Work instruction
Apart from any images, the entries are to be output exactly.
*** Begin section ***
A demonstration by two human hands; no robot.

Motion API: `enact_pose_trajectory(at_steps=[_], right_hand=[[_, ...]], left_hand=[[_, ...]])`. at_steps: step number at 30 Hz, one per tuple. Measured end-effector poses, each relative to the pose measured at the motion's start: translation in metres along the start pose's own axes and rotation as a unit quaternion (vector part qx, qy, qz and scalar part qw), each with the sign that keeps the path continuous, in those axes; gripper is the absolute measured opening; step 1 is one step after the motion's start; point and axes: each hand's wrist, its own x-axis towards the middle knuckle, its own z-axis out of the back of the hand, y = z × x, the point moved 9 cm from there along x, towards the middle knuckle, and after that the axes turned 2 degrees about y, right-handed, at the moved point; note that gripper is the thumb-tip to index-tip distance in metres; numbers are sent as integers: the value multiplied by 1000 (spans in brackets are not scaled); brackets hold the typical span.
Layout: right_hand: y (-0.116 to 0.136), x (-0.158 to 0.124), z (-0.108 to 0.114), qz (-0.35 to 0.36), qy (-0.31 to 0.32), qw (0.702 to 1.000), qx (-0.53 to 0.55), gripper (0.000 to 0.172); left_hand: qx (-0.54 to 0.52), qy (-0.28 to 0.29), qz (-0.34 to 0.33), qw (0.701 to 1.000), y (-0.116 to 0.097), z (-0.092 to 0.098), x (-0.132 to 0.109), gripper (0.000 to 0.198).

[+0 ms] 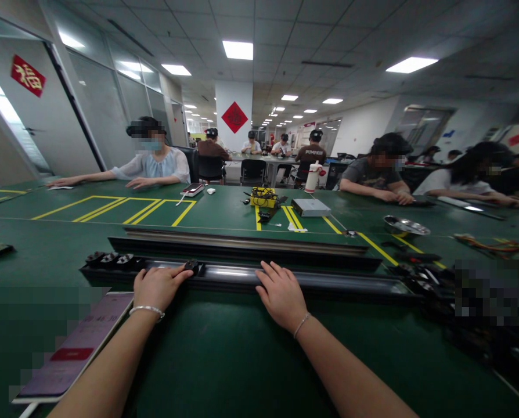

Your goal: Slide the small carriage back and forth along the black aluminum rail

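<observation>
A long black rail (329, 281) with a shiny channel lies across the green table. My left hand (158, 285) rests at its left part, the index finger touching a small black part (193, 266) in the channel; whether the fingers grip it is hard to tell. Farther left, several black parts (124, 259) sit in a row on the rail's end. My right hand (282, 293) lies with fingers spread on the rail's near side, right of the middle, holding nothing. Just behind, a second long dark rail (242, 247) lies parallel.
A tablet (79, 348) lies at the near left. Black parts (433, 284) are heaped right. Farther back are a yellow object with cables (263, 197), a silver box (310, 208), a metal bowl (406, 226) and a white bottle (312, 177). People sit around the table.
</observation>
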Motion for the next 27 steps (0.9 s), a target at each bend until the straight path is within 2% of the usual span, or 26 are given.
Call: enact_pose_trajectory(at_steps=[6, 17, 27], right_hand=[[-1, 0, 0, -1, -1, 1000, 3, 37], [0, 1, 0, -1, -2, 1000, -2, 37], [0, 0, 1, 3, -11, 1000, 3, 37]], left_hand=[[1, 3, 9, 1000, -3, 3, -2, 34], [10, -15, 2, 1000, 1, -2, 1, 38], [0, -18, -3, 1000, 3, -6, 4, 35]])
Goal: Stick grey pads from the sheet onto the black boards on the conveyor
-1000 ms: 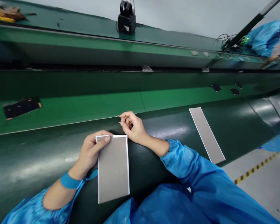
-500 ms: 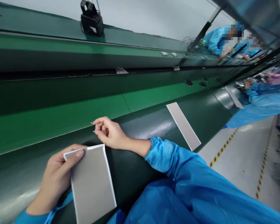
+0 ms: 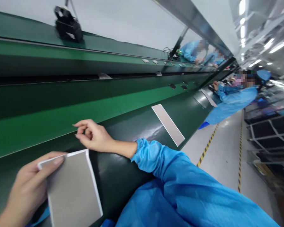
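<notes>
My left hand is closed on the upper left corner of a flat grey rectangular panel with white edges, thumb on its face. The panel is tilted toward me at the near edge of the bench, and its lower end runs out of view. My right hand is above the dark green bench border, just beyond the panel's top edge. Its fingers are loosely curled, thumb and forefinger apart, and I see nothing between them. Further right, a long narrow grey strip with white edges lies across the bench border.
A bright green belt runs along the bench, with small dark flat pieces on it. On the far shelf stands a black device. A co-worker in blue is at the bench on the right, beside a floor with striped tape.
The camera view has turned to the right, so the bench, both hands and the panel appear further left. My left hand still holds the panel, and the right hand keeps nearly the same pose.
</notes>
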`<state>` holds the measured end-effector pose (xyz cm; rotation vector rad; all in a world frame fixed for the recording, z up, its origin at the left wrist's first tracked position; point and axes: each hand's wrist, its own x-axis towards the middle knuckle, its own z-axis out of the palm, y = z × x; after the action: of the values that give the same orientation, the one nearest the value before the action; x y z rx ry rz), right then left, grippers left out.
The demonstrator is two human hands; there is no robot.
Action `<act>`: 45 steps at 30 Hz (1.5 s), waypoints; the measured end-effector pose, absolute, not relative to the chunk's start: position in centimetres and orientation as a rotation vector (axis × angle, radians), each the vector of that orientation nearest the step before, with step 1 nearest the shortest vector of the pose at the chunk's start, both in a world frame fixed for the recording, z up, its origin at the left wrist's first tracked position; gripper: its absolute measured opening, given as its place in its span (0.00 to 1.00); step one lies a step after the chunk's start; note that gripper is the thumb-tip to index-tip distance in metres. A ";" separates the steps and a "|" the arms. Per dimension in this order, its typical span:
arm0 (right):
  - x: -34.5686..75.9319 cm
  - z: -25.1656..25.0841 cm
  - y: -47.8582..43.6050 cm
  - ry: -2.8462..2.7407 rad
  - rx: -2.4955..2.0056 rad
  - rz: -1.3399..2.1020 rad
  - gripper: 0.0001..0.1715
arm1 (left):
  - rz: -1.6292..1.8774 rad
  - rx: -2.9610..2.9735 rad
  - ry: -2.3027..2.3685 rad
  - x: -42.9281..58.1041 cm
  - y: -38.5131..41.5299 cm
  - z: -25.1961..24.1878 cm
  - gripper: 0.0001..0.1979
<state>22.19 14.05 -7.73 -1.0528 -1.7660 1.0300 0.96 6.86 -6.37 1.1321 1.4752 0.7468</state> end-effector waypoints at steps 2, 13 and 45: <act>22.2 -8.4 13.6 -1.742 -1.055 1.033 0.21 | 0.854 1.077 1.376 2.0 6.4 -5.0 0.23; 18.0 -5.7 19.9 -1.735 -0.775 1.069 0.21 | 1.054 1.224 0.912 4.0 5.5 -6.0 0.20; 2.5 -6.7 27.5 -2.632 -0.384 1.131 0.17 | 0.968 1.335 0.790 4.1 5.2 -6.0 0.05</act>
<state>2.54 27.50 -6.66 -0.3845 -2.6320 1.1307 4.09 5.20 -5.97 1.3355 0.7900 0.9679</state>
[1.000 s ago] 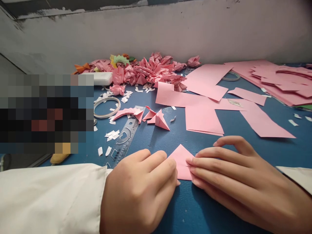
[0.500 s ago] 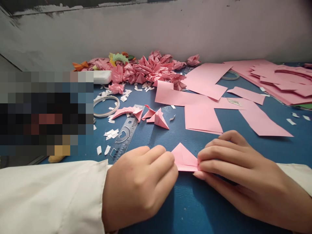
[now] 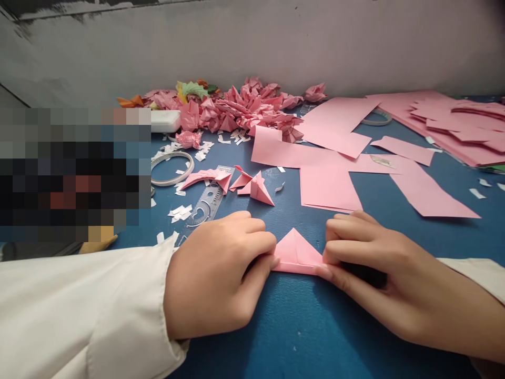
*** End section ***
Exercise output
A demonstration by two human hands; no robot.

Motion API: `enact_pose_trajectory(at_steps=[_], right_hand=[[_, ...]], left_hand=[[_, ...]])`. at_steps: step number at 30 Hz, one per tuple. Measured end-effector poses, each relative to the pose measured at the motion's start: translation in metres along the start pose's own axes and rotation as a unit quaternion (vector part qx, qy, qz and scalar part qw), each with the sign that keeps the path continuous, in those axes; gripper is the absolute measured opening; step 1 is one step after the motion's start; point and axes: each hand's wrist, its own x-axis towards the middle knuckle, its own z-axis out of the back of the hand, y = z × x, the point moved 9 cm from there along x, towards the middle knuckle, and after that the axes turned 2 degrees about y, right-handed, at the moved point; note that gripper is the thumb-tip to index-tip distance in metres; numbers are sent as integers: the value multiplied by 1000 (spans in brackets are not scaled); brackets hold the typical span.
Layout: right_hand: y (-0.116 to 0.136), x (-0.158 to 0.124), z (-0.108 to 0.114), qz (-0.35 to 0.36), qy (-0.31 to 0.32), qw (0.702 to 1.000), qx (-0.53 to 0.55), gripper (0.000 to 0.172); left_hand: qx (-0.54 to 0.52), qy (-0.28 to 0.29), qz (-0.34 to 0.33), qw (0.701 to 1.000), y (-0.116 to 0.097), z (-0.092 to 0.098), x (-0.132 to 0.109), gripper (0.000 to 0.198).

[+0 ms] 

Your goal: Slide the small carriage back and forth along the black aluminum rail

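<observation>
A long black rail (329, 281) with a shiny channel lies across the green table. My left hand (158, 285) rests at its left part, the index finger touching a small black part (193, 266) in the channel; whether the fingers grip it is hard to tell. Farther left, several black parts (124, 259) sit in a row on the rail's end. My right hand (282, 293) lies with fingers spread on the rail's near side, right of the middle, holding nothing. Just behind, a second long dark rail (242, 247) lies parallel.
A tablet (79, 348) lies at the near left. Black parts (433, 284) are heaped right. Farther back are a yellow object with cables (263, 197), a silver box (310, 208), a metal bowl (406, 226) and a white bottle (312, 177). People sit around the table.
</observation>
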Motion for the next 27 steps (0.9 s), a target at each bend until the straight path is within 2% of the usual span, or 26 are given.
Call: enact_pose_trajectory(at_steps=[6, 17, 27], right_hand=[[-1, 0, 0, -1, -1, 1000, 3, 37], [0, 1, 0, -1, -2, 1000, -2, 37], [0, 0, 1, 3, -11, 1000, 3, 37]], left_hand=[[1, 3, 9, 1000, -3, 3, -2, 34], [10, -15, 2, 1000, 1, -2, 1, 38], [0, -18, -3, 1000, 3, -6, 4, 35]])
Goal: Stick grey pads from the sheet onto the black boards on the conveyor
-1000 ms: 
-500 ms: 
+0 ms: 
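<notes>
My left hand is closed on the upper left corner of a flat grey rectangular panel with white edges, thumb on its face. The panel is tilted toward me at the near edge of the bench, and its lower end runs out of view. My right hand is above the dark green bench border, just beyond the panel's top edge. Its fingers are loosely curled, thumb and forefinger apart, and I see nothing between them. Further right, a long narrow grey strip with white edges lies across the bench border.
A bright green belt runs along the bench, with small dark flat pieces on it. On the far shelf stands a black device. A co-worker in blue is at the bench on the right, beside a floor with striped tape.
The camera view has turned to the right, so the bench, both hands and the panel appear further left. My left hand still holds the panel, and the right hand keeps nearly the same pose.
</notes>
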`<state>` holds the measured end-effector pose (xyz cm; rotation vector rad; all in a world frame fixed for the recording, z up, its origin at the left wrist's first tracked position; point and axes: each hand's wrist, its own x-axis towards the middle knuckle, its own z-axis out of the palm, y = z × x; after the action: of the values that give the same orientation, the one nearest the value before the action; x y z rx ry rz), right then left, grippers left out.
The demonstrator is two human hands; there is no robot.
Action `<act>`: 45 steps at 30 Hz (1.5 s), waypoints; the measured end-effector pose, absolute, not relative to the chunk's start: position in centimetres and orientation as a rotation vector (axis × angle, radians), each the vector of that orientation nearest the step before, with step 1 nearest the shortest vector of the pose at the chunk's start, both in a world frame fixed for the recording, z up, its origin at the left wrist's first tracked position; gripper: its absolute measured opening, given as its place in its span (0.00 to 1.00); step one lies a step after the chunk's start; note that gripper is the thumb-tip to index-tip distance in metres. A ";" separates the steps and a "|" the arms. Per dimension in this order, its typical span:
arm0 (right):
  - x: -34.5686..75.9319 cm
  - z: -25.1656..25.0841 cm
  - y: -47.8582..43.6050 cm
  - ry: -2.8462..2.7407 rad
  - rx: -2.4955..2.0056 rad
  - rz: -1.3399..2.1020 rad
  - gripper: 0.0001..0.1715
arm1 (left):
  - rz: -1.6292..1.8774 rad
  - rx: -2.9610..2.9735 rad
  - ry: -2.3027..2.3685 rad
  - x: -42.9281..58.1041 cm
  - y: -38.5131..41.5299 cm
  - z: -25.1961..24.1878 cm
  - gripper: 0.0001..0.1979
<state>22.19 14.05 -7.73 -1.0528 -1.7660 1.0300 0.96 6.86 -6.37 1.1321 1.4752 0.7468</state> end-effector waypoints at steps 2, 13 and 45: <act>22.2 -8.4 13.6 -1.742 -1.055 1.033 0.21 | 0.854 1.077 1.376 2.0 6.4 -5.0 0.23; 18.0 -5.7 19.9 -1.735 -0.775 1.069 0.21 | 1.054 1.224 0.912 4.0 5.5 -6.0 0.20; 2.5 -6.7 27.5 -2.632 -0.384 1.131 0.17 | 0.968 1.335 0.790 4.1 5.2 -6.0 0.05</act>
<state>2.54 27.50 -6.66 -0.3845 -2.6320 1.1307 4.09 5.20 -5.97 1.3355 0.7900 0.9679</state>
[1.000 s ago] 
[0.500 s ago] 
[now] 

There is no more to the output.